Japanese Women: Symptom Free?
Various writers and researchers have speculated as to why Japanese women do not have hot flashes. One hypothesis is the Japanese diet, which is replete with vegetables and soy, provides some measure of prevention. Another hypothesis is that Japan's cultural respect for older people makes the menopausal transition more comfortable for women; the menopausal woman, then, is moving into a place of honor, rather than being pushed aside into a place of invisibility as frequently occurs in Western youth-oriented cultures. Research has found that when women hold roles that they consider important, they have fewer symptoms of menopause. This latter hypothesis might look good at first glance, but it is not the case, as claimed wiidely over the Internet, that Japanese women have no symptoms of menopause. Their symptoms are merely different.

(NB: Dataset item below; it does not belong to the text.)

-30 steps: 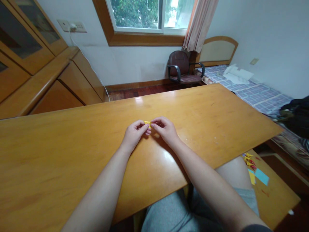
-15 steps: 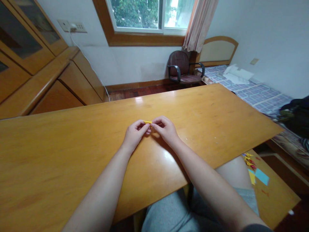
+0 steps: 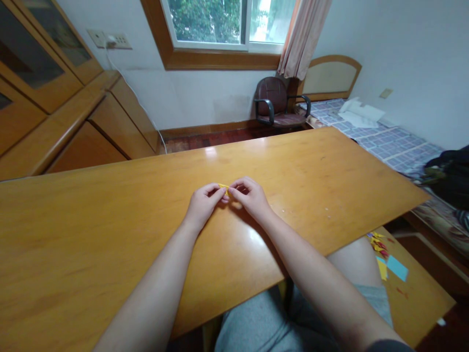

The most common symptom of menopause experienced in Japan is frozen shoulders. This is a condition in which shoulder movement is severely restricted and painful. Nigerian women also experience this symptom more frequently than hot flashes (i.e., 40 percent, vs. 30 percent). Given these facts, it seems that the most fruitful research for attempting to understand why there are these differences in symptoms would be to look at diet, genes and environmental factors.
Women's fears and concerns about menopause also vary by culture. Muslim Arab women fear a loss of their spouses' sexual interest when they can no longer have children. Near Eastern Jews worry about a loss of physical health; European women worry about their mental health. American women fear losing control of their emotions and becoming emotional wrecks.
Regardless of culture and country of origin, all women the world over will experience menopause should they live to that point in their lives. It is interesting to consider the differences in menopausal symptoms, and to glean information from the research that might help any woman manage this transition in a life-affirming way.